Infocom 2009 : general thoughts and assorted topics

This was my first time going to Infocom, and I had a good time, despite being a bit out of my element. The crowd is a mix of electrical engineers and computer scientists, of theorists, experimentalists, and industry researchers. Although I often would go to a talk thinking I knew what it would be about, I often found that it was rather different than what I expected. At first this was a little alienating, but in the end I found it refreshing to be introduced to a host of new ideas and problems. Unfortunately, the lack of familiarity may translate into some misunderstandings in these posts; as usual, clarifying comments are welcome!

Below are the papers I couldn’t categorize into other areas.

Dynamic Power Allocation Under Arbitrary Varying Channels – An Online Approach
Niv Buchbinder (Technion University, IL); Liane Lewin-Eytan (Technion, IL); Ishai Menache (Massachusetts Institute of Technology, US); Joseph (Seffi) Naor (Technion, IL); Ariel Orda (Technion, IL)
The model is that of an online power allocation problem wherein the gain of a fading channel h_t varies over time in an unpredictable manner.

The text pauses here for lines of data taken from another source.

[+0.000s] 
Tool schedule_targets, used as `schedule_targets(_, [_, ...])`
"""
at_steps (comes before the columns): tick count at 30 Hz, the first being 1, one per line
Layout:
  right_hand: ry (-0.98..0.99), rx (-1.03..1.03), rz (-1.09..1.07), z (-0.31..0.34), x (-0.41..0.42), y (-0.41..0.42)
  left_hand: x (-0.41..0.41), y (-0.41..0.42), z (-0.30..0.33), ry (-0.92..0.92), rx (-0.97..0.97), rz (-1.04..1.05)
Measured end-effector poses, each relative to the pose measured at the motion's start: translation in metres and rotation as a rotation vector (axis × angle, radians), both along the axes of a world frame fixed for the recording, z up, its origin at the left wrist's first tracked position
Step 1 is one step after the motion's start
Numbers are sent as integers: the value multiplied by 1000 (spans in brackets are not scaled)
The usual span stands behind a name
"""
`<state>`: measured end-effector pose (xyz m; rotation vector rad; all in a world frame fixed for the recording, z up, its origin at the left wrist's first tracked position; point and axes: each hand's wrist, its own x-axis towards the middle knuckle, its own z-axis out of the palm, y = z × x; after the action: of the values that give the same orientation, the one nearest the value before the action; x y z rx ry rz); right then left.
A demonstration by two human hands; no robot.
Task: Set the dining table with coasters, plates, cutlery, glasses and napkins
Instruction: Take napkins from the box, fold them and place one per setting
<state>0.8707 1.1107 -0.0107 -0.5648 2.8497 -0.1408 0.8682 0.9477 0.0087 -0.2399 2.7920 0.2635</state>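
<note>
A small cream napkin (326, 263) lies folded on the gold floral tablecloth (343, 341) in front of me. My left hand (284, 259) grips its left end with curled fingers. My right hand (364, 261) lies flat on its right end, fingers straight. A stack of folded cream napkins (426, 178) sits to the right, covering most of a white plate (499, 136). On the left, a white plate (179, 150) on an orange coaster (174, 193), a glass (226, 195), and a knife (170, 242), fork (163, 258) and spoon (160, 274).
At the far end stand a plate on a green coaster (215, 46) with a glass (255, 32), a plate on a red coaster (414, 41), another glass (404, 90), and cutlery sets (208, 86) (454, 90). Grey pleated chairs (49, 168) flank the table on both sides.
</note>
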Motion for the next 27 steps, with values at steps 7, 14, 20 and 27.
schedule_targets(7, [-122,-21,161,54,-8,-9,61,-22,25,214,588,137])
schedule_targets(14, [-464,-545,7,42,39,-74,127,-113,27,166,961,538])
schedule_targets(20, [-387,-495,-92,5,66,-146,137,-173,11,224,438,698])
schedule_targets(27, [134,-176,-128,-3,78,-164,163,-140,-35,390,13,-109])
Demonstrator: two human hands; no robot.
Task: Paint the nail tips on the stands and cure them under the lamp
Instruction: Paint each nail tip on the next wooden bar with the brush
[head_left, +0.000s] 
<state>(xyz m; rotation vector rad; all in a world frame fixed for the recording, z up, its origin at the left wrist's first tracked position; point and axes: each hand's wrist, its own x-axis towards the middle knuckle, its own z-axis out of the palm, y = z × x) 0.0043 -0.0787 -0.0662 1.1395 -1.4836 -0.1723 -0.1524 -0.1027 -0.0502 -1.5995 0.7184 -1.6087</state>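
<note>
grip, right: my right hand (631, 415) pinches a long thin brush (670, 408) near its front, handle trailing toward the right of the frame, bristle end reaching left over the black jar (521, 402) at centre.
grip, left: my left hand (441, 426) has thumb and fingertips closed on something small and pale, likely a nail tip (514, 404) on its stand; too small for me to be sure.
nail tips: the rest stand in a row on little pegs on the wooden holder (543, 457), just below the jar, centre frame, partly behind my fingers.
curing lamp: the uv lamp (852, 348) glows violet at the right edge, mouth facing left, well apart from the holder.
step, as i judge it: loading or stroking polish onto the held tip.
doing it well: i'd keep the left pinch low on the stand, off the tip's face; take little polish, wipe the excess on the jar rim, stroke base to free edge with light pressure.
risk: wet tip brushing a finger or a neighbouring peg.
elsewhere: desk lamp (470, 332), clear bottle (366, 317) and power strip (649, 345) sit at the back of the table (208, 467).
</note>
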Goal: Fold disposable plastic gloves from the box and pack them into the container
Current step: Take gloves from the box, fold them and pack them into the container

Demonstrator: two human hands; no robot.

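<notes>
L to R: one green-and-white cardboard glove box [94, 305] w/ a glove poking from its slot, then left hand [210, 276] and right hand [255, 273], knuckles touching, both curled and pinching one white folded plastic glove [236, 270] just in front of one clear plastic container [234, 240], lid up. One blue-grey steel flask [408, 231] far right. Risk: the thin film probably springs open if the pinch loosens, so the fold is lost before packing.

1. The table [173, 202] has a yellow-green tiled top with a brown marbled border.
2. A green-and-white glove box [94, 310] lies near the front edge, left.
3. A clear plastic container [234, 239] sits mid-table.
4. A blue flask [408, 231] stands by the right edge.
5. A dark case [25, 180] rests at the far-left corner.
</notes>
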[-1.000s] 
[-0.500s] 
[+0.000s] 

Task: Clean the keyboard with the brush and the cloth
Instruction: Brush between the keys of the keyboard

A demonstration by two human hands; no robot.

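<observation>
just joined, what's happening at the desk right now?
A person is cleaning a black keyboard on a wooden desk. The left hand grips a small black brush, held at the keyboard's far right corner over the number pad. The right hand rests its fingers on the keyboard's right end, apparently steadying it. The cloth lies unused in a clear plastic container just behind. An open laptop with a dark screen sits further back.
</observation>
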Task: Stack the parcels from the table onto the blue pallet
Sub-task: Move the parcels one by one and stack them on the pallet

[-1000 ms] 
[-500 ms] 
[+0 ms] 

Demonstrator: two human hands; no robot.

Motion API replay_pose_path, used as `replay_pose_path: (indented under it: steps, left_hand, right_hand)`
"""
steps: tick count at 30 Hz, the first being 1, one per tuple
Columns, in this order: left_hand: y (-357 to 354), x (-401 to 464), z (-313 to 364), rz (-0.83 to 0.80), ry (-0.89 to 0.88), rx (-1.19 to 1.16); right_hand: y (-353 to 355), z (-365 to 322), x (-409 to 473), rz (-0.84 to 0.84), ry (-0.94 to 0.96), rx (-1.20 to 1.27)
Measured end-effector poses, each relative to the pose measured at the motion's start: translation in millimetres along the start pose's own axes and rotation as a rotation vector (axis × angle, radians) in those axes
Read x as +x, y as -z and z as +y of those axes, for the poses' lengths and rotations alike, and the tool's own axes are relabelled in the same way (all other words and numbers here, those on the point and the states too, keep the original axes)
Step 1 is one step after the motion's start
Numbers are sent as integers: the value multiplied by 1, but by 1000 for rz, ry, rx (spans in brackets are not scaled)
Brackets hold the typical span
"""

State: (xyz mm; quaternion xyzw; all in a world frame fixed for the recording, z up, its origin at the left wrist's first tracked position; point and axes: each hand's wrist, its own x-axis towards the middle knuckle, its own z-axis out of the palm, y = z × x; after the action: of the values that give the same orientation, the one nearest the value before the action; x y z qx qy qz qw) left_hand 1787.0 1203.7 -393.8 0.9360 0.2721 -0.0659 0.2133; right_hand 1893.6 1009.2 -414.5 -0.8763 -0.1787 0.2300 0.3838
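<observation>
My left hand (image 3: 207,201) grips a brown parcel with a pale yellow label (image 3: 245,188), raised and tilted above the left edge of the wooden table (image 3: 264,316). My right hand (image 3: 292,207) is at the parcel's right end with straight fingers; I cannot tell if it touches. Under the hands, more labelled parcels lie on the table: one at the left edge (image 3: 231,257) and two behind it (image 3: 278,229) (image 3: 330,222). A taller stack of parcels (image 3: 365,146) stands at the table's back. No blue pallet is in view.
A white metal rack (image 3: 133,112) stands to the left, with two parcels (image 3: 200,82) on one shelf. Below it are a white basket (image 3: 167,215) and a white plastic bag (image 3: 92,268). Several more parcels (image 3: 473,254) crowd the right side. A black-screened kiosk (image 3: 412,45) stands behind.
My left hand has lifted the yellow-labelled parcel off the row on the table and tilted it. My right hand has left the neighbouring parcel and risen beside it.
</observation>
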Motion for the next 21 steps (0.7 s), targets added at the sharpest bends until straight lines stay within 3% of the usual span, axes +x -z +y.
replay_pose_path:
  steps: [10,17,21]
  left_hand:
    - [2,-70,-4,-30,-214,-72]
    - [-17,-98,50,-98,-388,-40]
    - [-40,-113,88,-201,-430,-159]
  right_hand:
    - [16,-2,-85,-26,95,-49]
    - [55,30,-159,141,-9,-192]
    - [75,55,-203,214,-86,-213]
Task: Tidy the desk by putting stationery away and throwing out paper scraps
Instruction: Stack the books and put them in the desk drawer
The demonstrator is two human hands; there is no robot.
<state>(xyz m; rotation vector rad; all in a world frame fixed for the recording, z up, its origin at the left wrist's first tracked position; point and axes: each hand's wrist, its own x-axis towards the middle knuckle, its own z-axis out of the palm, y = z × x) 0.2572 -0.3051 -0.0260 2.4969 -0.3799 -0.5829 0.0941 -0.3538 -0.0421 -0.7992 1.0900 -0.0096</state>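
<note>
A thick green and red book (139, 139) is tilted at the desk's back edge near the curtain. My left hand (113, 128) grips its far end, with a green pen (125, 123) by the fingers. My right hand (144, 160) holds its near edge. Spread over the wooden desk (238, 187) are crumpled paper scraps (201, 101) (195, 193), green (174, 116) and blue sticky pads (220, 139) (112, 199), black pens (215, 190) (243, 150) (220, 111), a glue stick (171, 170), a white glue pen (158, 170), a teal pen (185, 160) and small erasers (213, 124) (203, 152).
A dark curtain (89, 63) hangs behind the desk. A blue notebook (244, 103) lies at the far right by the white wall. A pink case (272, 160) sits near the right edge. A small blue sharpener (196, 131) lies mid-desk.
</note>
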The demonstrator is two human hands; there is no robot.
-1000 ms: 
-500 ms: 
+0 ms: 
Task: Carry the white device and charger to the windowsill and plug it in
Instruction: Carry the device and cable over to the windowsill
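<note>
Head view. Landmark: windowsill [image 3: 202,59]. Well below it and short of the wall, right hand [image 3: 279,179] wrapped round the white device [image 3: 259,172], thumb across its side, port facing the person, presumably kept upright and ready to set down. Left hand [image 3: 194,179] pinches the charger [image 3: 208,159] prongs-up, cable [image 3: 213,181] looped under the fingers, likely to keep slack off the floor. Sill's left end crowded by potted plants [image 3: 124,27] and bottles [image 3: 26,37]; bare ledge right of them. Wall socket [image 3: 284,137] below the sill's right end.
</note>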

At each time we can choose a power P_t for the transmitter based on the past values h_1, h_2, \ldots, h_{t-1} and we will get a reward U(h_t, P_t) = \log(1 + h_t P_t). Subject to a total power constraint, what is the optimal allocation policy, in terms of competitive optimality vs. an algorithm that knew h_t in advance? They show lower bounds for any algorithm of O( \log H_{\max}/H_{\min}) for the competitive ratio and an achievable strategy by quantizing the possible fading values and executing an online allocations strategy for the discrete problem. Of course I went to this talk because it claimed to be about arbitrarily varying channels, but what was a little unconvincing to me was the abstraction — you have to choose not only a transmit power, but also a coding rate, so it’s unclear that in reality you will get \log(1 + h_t P_t) utility each time. There may be a way to justify this kind of modeling using some rateless code constructions, which seems like an interesting problem to think about. UPDATE: I looked at the paper and saw that they are considering a block fading channel so you get that utility for a block of channel uses, and that the channel gain for the given slot is revealed to the transmitter, so you don’t need to be fancy with the underlying communication scheme.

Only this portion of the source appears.